Slotkin, when she served as an assistant secretary of defense, often used a nearby FBI office for classified discussions when she was home in Michigan and needed to quickly get that information — a system that exists, just not for Congress.“It’s not re-creating the wheel, it’s just making the wheel available to Congress,” she said.
Meanwhile, lawmakers of all backgrounds are dealing with personal struggles that also make it hard to just race back to Washington.
Crow, 41, whose wife is a professor at the University of Colorado, has newfound responsibilities as a home-school teacher to his children, ages 10 and 7, just like millions of other Americans. Slotkin devotes much of her time to her elderly parents who, she said, do not always appreciate the necessity of strict social distancing.

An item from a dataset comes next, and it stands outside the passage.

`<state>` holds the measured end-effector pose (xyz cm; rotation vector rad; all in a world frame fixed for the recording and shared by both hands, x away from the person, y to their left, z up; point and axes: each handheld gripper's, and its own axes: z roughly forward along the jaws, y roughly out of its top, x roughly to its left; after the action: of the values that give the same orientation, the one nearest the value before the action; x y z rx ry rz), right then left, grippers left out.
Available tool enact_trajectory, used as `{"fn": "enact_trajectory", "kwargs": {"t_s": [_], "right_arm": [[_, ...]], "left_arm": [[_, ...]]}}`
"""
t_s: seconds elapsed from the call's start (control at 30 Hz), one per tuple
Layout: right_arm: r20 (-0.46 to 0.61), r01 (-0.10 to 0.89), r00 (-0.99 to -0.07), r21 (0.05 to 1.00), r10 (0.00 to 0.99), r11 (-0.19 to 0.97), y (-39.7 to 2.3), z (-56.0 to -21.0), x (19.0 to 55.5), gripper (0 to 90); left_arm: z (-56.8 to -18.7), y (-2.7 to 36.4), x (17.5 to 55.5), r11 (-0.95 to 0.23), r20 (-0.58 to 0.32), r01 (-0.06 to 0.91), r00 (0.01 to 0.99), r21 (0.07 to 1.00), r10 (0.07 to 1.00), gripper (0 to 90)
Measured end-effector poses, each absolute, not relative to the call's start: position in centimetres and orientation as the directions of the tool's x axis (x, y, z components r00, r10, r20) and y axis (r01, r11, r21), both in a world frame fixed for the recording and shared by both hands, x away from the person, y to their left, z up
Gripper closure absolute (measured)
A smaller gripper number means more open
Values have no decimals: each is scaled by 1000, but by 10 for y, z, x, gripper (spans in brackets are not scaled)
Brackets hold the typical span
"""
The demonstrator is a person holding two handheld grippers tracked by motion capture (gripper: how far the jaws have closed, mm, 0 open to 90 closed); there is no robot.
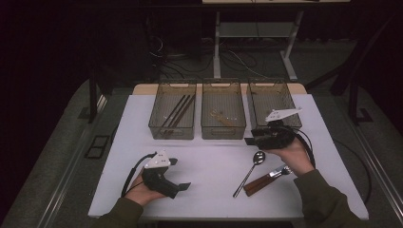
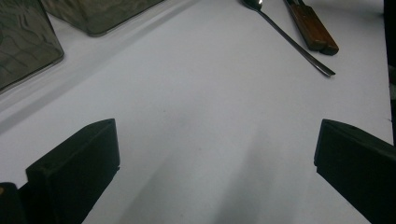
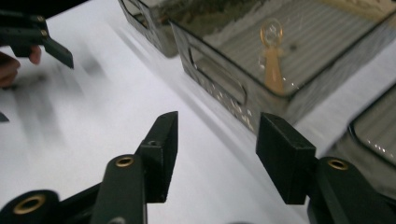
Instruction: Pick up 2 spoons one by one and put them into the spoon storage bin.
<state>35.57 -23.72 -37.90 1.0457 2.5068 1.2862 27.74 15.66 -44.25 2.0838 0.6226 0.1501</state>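
Sorting cutlery from the white table (image 1: 209,166) into three clear bins.

The right gripper (image 1: 249,140) hangs with its jaws apart and nothing between them, just in front of the middle bin (image 1: 223,130) and the right bin (image 1: 274,90), and near the spoon (image 1: 250,171) at the right side of the table. The wooden-handled fork (image 1: 266,179) lies just right of the spoon, its handle touching the spoon's shaft near the near end. I think the spoon comes next: lower the jaws across its thin shaft, away from the fork, and close firmly. The left gripper (image 1: 183,186) rests wide open at near left. The left bin (image 1: 172,114) holds dark chopsticks (image 1: 177,111).
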Motion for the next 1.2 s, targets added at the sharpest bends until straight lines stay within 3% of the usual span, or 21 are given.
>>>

Several sitting lawmakers have been diagnosed with cancer and other chronic conditions. Others are afraid of passing the virus to loved ones. Rep. Lois Frankel (D-Fla.), who takes care of her 92-year-old mother, spent most of Thursday in her apartment, coming to the Capitol only briefly: “I’m just going to vote.”
At a news conference Friday, Pelosi suggested that the passage of the $484 billion rescue legislation went smoothly enough that the House could return “soon” to consider a follow-up bill. Groups of roughly 50 lawmakers were summoned to the Capitol to slowly enter the House, cast their vote and then immediately leave, based on alphabetical order. Getting the groups to cast their votes took more than an hour.
Still, McGovern said Pelosi “has come to the understanding” that something will have to be done in the coming weeks to expand remote operations even if Republicans do not agree.
“Shame on us if we don’t do something,” he said. “I mean, what happens if this virus comes back, surges in the fall more fiercely, and even more extraordinary measures have to be put into place? The bottom line is, we need to be ready for that.”